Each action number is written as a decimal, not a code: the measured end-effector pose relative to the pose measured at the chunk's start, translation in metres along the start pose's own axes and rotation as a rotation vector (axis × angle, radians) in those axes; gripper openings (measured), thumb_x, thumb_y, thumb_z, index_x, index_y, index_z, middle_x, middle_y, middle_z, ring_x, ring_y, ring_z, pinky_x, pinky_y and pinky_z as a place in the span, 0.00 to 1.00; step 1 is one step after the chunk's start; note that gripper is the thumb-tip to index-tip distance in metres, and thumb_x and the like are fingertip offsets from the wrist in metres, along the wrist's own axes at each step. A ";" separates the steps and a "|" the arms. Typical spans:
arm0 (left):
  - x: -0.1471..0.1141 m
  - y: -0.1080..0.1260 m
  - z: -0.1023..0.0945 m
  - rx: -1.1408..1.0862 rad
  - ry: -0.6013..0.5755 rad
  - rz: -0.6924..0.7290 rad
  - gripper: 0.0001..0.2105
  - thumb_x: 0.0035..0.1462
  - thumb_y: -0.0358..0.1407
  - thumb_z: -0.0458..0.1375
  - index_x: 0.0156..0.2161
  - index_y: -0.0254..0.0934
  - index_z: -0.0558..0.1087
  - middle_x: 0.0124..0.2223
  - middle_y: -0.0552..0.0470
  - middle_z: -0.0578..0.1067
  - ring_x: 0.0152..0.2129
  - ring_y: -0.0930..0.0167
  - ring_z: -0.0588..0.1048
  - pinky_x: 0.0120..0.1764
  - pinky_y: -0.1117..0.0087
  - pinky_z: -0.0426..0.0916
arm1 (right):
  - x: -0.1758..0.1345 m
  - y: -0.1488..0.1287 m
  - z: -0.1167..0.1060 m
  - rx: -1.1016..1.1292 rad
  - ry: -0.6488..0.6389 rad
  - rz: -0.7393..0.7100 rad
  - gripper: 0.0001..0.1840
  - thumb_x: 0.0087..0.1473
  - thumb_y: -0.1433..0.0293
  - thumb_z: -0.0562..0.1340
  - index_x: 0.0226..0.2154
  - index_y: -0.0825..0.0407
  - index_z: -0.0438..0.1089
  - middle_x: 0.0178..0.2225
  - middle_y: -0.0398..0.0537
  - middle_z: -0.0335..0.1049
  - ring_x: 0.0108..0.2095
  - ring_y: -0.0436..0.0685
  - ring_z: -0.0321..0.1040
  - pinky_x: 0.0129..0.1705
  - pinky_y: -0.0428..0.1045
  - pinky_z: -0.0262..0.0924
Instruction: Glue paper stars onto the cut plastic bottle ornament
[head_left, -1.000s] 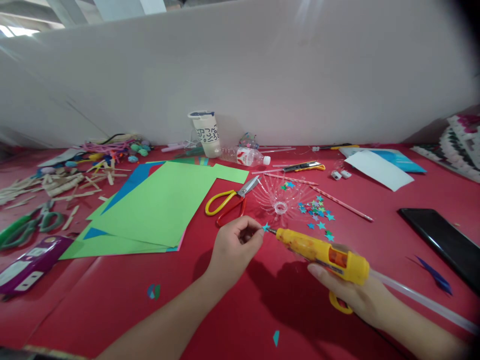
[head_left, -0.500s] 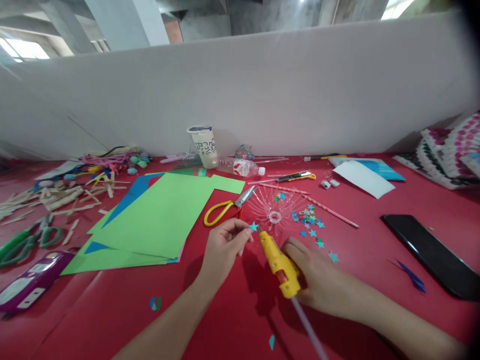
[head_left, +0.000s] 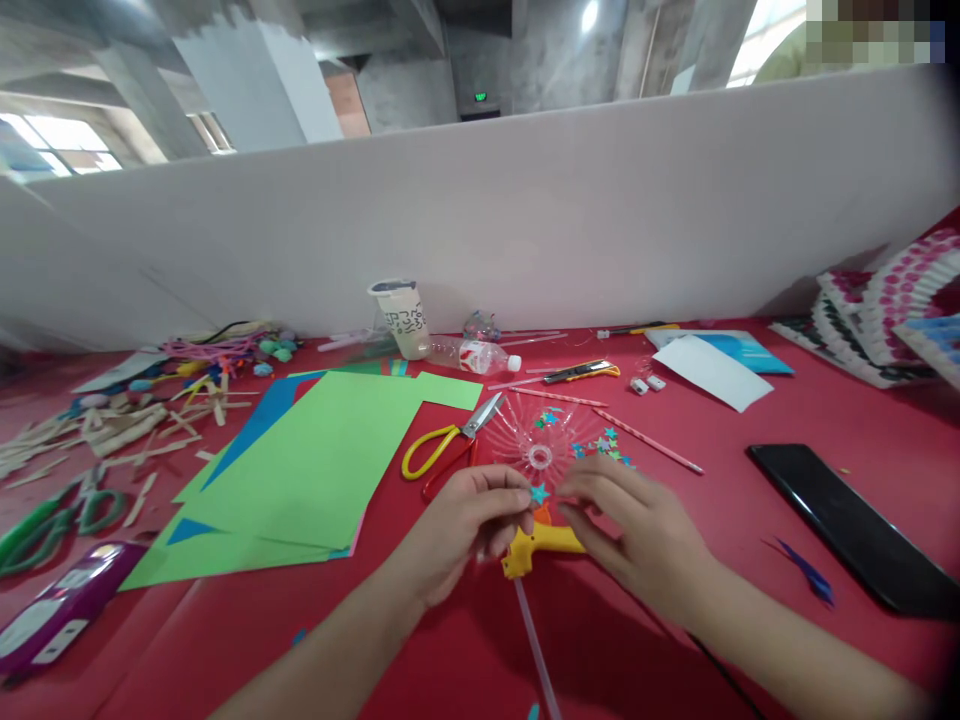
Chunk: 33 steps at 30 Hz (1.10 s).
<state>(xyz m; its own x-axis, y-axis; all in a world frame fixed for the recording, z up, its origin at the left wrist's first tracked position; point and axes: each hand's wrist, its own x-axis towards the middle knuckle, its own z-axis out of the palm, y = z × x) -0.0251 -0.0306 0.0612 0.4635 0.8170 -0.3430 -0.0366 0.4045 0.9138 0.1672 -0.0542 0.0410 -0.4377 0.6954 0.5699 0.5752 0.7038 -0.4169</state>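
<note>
My left hand pinches a small teal star between thumb and fingertips. Just to the right of the star is my right hand, fingers curved and apart, with nothing seen in it. Below both hands a yellow hot glue gun rests on the red table, its clear glue stick pointing towards me; part of the gun is hidden by my hands. Beyond them lies a clear plastic piece cut into thin strips around a bottle neck. Several loose stars lie beside it.
Yellow-handled scissors and green paper sheets lie to the left. Behind are a plastic bottle, a paper cup and a box cutter. A black phone lies on the right. A white partition stands behind.
My right hand has let go of the glue gun, which now lies on the table, and has moved up beside the star. My left hand still holds the star. The view has tilted upwards.
</note>
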 end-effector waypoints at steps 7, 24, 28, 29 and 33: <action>0.010 0.002 0.006 -0.172 -0.137 -0.163 0.02 0.47 0.31 0.57 0.27 0.33 0.68 0.19 0.55 0.69 0.10 0.83 0.58 0.14 0.79 0.44 | 0.013 0.011 -0.018 0.234 -0.009 0.027 0.05 0.57 0.72 0.57 0.36 0.50 0.68 0.35 0.48 0.70 0.37 0.52 0.67 0.39 0.47 0.63; 0.024 0.009 0.016 0.766 0.296 0.455 0.10 0.58 0.34 0.51 0.42 0.39 0.73 0.44 0.49 0.72 0.35 0.71 0.71 0.37 0.71 0.65 | 0.050 0.064 -0.032 0.620 -0.130 0.669 0.09 0.54 0.62 0.58 0.31 0.51 0.64 0.19 0.37 0.58 0.19 0.47 0.56 0.22 0.44 0.52; 0.038 0.007 0.013 0.931 0.391 0.523 0.10 0.59 0.32 0.50 0.45 0.39 0.69 0.45 0.49 0.72 0.43 0.67 0.70 0.46 0.67 0.63 | 0.054 0.064 -0.022 0.613 -0.162 0.740 0.09 0.54 0.62 0.57 0.30 0.50 0.64 0.17 0.35 0.57 0.18 0.47 0.55 0.20 0.43 0.51; 0.042 0.006 0.011 0.963 0.413 0.524 0.10 0.58 0.32 0.51 0.45 0.39 0.68 0.44 0.49 0.72 0.43 0.67 0.71 0.45 0.66 0.64 | 0.053 0.062 -0.020 0.598 -0.168 0.746 0.08 0.54 0.63 0.57 0.29 0.50 0.64 0.17 0.35 0.57 0.18 0.47 0.55 0.20 0.43 0.51; 0.055 0.005 0.008 1.060 0.445 0.518 0.06 0.56 0.34 0.54 0.39 0.39 0.70 0.43 0.50 0.69 0.38 0.67 0.71 0.41 0.66 0.65 | 0.052 0.055 -0.021 0.513 -0.174 0.740 0.07 0.53 0.64 0.57 0.29 0.50 0.65 0.19 0.36 0.58 0.20 0.47 0.56 0.21 0.43 0.50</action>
<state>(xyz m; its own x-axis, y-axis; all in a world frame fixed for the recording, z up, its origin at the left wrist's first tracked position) 0.0068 0.0129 0.0486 0.2621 0.9315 0.2523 0.6979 -0.3635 0.6170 0.1905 0.0183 0.0625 -0.2020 0.9772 -0.0649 0.3912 0.0198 -0.9201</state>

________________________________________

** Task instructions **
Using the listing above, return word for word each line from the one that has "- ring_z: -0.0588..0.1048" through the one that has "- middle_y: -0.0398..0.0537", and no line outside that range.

** Output for this task **
  - ring_z: -0.0588..0.1048
  - pinky_x: 0.0120..0.1764
  - pinky_y: -0.1117..0.0087
  - pinky_z: -0.0426..0.0916
arm1 (right):
  - x: -0.1758..0.1345 m
  - y: -0.1488..0.1287 m
  - z: -0.1167..0.1060 m
  - rx: -1.1016..1.1292 rad
  - ry: -0.6488..0.6389 rad
  - rz: -0.7393..0.7100 rad
  - gripper: 0.0001..0.1840
  - thumb_x: 0.0087..0.1473
  - thumb_y: -0.1433..0.0293
  - thumb_z: -0.0562..0.1340
  - index_x: 0.0226..0.2154
  - index_y: -0.0825..0.0407
  - index_z: -0.0438..0.1089
  - middle_x: 0.0178..0.2225
  - middle_y: -0.0398..0.0537

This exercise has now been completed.